## AIM OF THE EXERCISE
Would you print the records as they stand, down to the last character?

[Source data]
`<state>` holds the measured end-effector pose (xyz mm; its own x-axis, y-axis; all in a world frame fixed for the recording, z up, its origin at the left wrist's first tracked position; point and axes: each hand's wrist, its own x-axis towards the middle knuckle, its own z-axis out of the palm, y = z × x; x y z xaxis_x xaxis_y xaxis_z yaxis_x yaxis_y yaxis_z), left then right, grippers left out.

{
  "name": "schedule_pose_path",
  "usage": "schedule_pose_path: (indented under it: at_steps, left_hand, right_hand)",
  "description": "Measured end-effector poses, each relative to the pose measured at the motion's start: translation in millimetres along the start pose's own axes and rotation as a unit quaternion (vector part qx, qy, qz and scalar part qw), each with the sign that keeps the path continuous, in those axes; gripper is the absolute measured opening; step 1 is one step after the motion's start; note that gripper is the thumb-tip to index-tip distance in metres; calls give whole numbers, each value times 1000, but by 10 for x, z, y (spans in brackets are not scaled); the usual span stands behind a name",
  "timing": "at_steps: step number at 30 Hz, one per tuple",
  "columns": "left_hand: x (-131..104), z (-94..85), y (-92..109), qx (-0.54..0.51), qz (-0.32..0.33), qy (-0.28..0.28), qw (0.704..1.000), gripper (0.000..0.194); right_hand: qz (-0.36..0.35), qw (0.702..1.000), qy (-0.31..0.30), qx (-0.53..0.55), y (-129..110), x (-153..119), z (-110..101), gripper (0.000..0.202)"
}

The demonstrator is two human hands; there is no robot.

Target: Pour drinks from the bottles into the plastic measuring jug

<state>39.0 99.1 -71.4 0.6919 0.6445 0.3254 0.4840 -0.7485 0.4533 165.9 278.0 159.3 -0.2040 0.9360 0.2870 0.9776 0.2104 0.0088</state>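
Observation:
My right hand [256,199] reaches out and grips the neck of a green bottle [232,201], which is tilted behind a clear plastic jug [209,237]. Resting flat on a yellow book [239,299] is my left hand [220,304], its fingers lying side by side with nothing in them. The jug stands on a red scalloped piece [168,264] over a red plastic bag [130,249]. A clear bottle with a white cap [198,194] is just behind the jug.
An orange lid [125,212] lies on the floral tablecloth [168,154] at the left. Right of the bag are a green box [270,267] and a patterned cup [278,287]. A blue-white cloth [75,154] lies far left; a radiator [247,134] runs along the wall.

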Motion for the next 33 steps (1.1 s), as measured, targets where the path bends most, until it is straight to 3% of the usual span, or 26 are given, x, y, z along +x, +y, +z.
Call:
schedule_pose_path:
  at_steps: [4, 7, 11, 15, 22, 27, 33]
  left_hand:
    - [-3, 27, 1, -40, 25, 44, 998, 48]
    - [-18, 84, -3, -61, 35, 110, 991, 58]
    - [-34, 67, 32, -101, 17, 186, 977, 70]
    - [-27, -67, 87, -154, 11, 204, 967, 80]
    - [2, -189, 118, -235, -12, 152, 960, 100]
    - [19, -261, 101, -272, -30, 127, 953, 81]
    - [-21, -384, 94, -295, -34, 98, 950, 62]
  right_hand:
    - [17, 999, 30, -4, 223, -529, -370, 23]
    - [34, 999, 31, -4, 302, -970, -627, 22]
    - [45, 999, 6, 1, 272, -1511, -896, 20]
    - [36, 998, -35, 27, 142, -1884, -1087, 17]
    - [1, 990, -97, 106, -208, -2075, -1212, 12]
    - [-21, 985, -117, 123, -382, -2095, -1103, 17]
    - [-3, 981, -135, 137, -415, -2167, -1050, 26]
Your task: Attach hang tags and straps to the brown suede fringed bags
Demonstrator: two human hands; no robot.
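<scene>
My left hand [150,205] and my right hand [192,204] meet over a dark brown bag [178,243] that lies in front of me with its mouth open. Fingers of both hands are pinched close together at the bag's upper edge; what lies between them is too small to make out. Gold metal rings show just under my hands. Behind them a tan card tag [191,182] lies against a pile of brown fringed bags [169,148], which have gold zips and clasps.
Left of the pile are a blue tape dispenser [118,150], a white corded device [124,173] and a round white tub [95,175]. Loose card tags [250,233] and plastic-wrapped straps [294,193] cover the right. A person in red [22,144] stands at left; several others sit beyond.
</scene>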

## FINISHED TASK
`<state>` holds the measured end-effector pose (xyz mm; its own x-axis, y-axis; all in a world frame fixed for the recording, z up, its origin at the left wrist's first tracked position; point and axes: each hand's wrist, its own x-axis towards the middle knuckle, its own z-axis out of the palm, y = z × x; x y z xaxis_x xaxis_y xaxis_z yaxis_x yaxis_y yaxis_z), left then right, grippers left out.

{
  "name": "schedule_pose_path",
  "usage": "schedule_pose_path: (indented under it: at_steps, left_hand, right_hand)",
  "description": "Measured end-effector poses, each relative to the pose measured at the motion's start: translation in millimetres along the start pose's own axes and rotation as a unit quaternion (vector part qx, qy, qz and scalar part qw), each with the sign that keeps the path continuous, in those axes; gripper is the absolute measured opening; step 1 is one step after the motion's start; note that gripper is the thumb-tip to index-tip distance in metres; calls give whole numbers, each value times 1000, but by 10 for x, z, y (spans in brackets are not scaled); the usual span stands behind a name",
  "timing": "at_steps: step number at 30 Hz, one per tuple",
  "columns": "left_hand: x (-131..104), z (-94..85), y (-92..109), qx (-0.54..0.51), qz (-0.32..0.33), qy (-0.28..0.28), qw (0.704..1.000), gripper (0.000..0.194); right_hand: qz (-0.36..0.35), qw (0.702..1.000), qy (-0.31..0.30), qx (-0.53..0.55), y (-129..110), x (-153..119), z (-110..101), gripper (0.000..0.202)"
}

The demonstrator is two human hands; there is no robot.

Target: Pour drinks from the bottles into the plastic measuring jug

<state>39.0 99.1 -71.4 0.6919 0.6445 0.3254 0.4840 -0.7485 0.4533 165.9 278.0 159.3 -0.2040 0.9360 0.2870 0.9776 0.2104 0.0088</state>
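Observation:
My right hand [256,199] reaches out and grips the neck of a green bottle [232,201], which is tilted behind a clear plastic jug [209,237]. Resting flat on a yellow book [239,299] is my left hand [220,304], its fingers lying side by side with nothing in them. The jug stands on a red scalloped piece [168,264] over a red plastic bag [130,249]. A clear bottle with a white cap [198,194] is just behind the jug.
An orange lid [125,212] lies on the floral tablecloth [168,154] at the left. Right of the bag are a green box [270,267] and a patterned cup [278,287]. A blue-white cloth [75,154] lies far left; a radiator [247,134] runs along the wall.
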
Motion for the next 33 steps (1.1 s), as measured, targets where the path bends most, until it is straight to 3% of the usual span, or 26 are given, x, y, z along +x, +y, +z.
Call:
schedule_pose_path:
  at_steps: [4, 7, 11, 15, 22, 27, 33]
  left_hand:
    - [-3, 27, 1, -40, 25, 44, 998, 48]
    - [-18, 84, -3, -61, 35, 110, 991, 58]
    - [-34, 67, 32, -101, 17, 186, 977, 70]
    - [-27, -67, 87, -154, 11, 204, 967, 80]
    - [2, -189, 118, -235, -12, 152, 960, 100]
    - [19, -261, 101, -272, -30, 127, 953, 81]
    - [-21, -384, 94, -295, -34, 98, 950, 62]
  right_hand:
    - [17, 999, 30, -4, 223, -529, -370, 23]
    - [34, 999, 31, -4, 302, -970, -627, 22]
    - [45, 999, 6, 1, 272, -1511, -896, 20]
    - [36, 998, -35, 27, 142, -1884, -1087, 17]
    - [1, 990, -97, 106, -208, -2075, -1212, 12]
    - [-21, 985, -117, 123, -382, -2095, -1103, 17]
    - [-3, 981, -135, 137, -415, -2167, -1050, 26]
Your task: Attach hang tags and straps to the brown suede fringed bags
Demonstrator: two human hands; no robot.
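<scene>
My left hand [150,205] and my right hand [192,204] meet over a dark brown bag [178,243] that lies in front of me with its mouth open. Fingers of both hands are pinched close together at the bag's upper edge; what lies between them is too small to make out. Gold metal rings show just under my hands. Behind them a tan card tag [191,182] lies against a pile of brown fringed bags [169,148], which have gold zips and clasps.
Left of the pile are a blue tape dispenser [118,150], a white corded device [124,173] and a round white tub [95,175]. Loose card tags [250,233] and plastic-wrapped straps [294,193] cover the right. A person in red [22,144] stands at left; several others sit beyond.
</scene>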

No further output will be produced for this exercise.